Через какое-то время и супруга соляного столба и по совместительству плотника из местного ЖЭКа перестала удивляться атаке Инны и переключила свое внимание на Федора. Мысли о причинах, побудивших гражданку Худышкину к несвойственным ей действиям, больше не беспокоили Раису.
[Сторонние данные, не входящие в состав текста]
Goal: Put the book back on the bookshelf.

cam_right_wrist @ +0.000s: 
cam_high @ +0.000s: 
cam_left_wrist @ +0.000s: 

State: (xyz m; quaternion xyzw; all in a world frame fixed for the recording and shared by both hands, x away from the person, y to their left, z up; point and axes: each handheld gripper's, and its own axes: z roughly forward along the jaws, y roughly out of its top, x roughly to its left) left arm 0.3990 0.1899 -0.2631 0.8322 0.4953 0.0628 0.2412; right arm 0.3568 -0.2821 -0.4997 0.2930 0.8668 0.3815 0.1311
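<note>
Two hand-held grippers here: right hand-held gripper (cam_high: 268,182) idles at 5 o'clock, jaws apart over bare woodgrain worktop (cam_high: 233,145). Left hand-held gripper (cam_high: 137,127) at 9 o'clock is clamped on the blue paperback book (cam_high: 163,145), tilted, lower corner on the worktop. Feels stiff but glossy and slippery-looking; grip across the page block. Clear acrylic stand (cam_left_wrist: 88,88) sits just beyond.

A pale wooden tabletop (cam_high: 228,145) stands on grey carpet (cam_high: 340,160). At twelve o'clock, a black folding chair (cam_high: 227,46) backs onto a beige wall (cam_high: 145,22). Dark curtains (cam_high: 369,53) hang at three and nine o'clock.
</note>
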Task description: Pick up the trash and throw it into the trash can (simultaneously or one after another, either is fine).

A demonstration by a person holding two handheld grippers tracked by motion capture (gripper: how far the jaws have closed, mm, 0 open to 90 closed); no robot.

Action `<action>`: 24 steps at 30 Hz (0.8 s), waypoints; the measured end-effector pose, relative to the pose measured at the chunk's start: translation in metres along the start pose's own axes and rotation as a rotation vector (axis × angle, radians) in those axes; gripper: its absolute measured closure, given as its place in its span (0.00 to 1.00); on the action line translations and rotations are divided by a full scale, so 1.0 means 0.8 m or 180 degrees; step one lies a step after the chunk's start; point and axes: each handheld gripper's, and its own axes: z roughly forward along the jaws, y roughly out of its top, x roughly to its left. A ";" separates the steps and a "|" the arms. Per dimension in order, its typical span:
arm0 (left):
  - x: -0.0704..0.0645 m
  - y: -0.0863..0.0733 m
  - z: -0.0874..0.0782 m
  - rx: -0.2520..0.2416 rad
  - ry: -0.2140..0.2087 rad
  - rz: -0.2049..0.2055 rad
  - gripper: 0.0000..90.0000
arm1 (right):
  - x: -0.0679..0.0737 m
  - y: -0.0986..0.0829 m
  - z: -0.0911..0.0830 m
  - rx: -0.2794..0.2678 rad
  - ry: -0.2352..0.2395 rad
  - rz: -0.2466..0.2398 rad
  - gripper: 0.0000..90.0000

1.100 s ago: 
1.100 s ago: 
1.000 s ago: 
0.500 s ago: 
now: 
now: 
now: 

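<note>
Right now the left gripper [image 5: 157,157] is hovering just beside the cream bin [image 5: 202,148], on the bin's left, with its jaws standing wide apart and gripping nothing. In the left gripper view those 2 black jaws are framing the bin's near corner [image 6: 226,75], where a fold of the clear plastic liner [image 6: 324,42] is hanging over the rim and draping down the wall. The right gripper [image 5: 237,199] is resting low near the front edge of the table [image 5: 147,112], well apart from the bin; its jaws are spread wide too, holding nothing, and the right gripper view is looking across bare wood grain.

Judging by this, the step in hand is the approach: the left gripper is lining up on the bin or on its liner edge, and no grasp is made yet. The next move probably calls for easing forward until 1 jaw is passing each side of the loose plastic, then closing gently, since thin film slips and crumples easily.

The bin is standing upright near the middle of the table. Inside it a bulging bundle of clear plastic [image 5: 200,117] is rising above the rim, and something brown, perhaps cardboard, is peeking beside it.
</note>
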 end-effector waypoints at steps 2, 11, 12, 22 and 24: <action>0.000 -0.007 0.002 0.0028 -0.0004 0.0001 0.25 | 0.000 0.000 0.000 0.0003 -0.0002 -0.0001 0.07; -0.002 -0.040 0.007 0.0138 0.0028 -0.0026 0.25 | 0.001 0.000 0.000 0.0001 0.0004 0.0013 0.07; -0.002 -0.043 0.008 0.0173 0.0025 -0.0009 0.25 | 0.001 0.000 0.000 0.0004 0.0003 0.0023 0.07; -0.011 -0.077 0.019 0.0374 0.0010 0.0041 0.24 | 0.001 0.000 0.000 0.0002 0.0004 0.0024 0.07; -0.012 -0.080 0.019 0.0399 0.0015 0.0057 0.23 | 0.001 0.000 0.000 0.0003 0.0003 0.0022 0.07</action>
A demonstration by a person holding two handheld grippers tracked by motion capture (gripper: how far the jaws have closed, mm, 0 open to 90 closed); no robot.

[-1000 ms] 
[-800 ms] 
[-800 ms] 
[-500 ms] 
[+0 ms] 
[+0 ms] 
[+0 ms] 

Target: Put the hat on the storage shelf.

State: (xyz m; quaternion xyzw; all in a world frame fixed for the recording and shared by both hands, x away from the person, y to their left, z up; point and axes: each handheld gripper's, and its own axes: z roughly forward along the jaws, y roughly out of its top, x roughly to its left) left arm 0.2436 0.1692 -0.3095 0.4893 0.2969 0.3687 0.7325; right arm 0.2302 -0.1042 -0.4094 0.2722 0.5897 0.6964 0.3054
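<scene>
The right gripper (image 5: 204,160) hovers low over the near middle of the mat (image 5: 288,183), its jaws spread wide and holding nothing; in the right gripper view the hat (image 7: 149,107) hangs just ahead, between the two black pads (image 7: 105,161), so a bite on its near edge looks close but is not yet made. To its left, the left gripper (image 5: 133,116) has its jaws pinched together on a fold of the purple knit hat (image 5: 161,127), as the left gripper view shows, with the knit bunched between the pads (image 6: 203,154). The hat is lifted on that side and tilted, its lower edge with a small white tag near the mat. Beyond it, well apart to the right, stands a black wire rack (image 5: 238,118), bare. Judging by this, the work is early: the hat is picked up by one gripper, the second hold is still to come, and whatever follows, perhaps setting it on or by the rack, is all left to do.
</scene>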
Ей куда интересней было узнать, отчего же дорогой и обожаемый товарищ муж вдруг как маленькая девочка убежал в сумрак.
А работник рубанка, заклинатель дрели и фрезерный господин, ни капли не стесняясь, дрожал всем своим тщедушным телом. Он нервно прижимался к самому темному углу дверного проема и молился, чтобы богиня возмездия с мечом в руке (во всяком случае, именно так рисовалась в его трусливом воображении мадемуазель Худышкина) его не заметила, и буря улеглась, пройдя мимо него, и не задев его самые тонкие душевные струны. И ребра.
Наблюдая неприятное зрелище падения мужчины в глазах женщины, наши героини переглянулись:
- И вот это тот самый идеал мужчины, ради которого я готова была на все и даже больше! – воскликнула Инна Львовна и сухо сплюнула.
- А… эм… - Раиса Григорьевна и вовсе не знала, как реагировать на сложившуюся ситуацию. Вроде, как и муж родной, а, вроде, и тряпка. Поэтому она не стала напрягаться и придумывать какие-то членораздельные слова и просто сплюнула.
А потом обе дамы пошли в гости к Маргарите Аркадьевне. Она всегда славилась добрыми советами, правильными словами поддержки и чистейшим самогоном. По иронии судьбы, выдержанном на кедровых орехах.
И совсем скоро госпожа Худышкина почувствовала, как зеленая змея горькой зависти сползла с ее сердца к самым ногам и растворилась в узорчатом рисунке ковра местной самогонщицы.
«Раковина засорилась. Нужно вызвать сантехника. Завтра», - подумала Инна Львовна и подхватила второй куплет песни, про то как «напилася я пьяна…»
А Раиса Григорьевна вернулась к мужу, который после того случая стал еще более шелковым и любящим.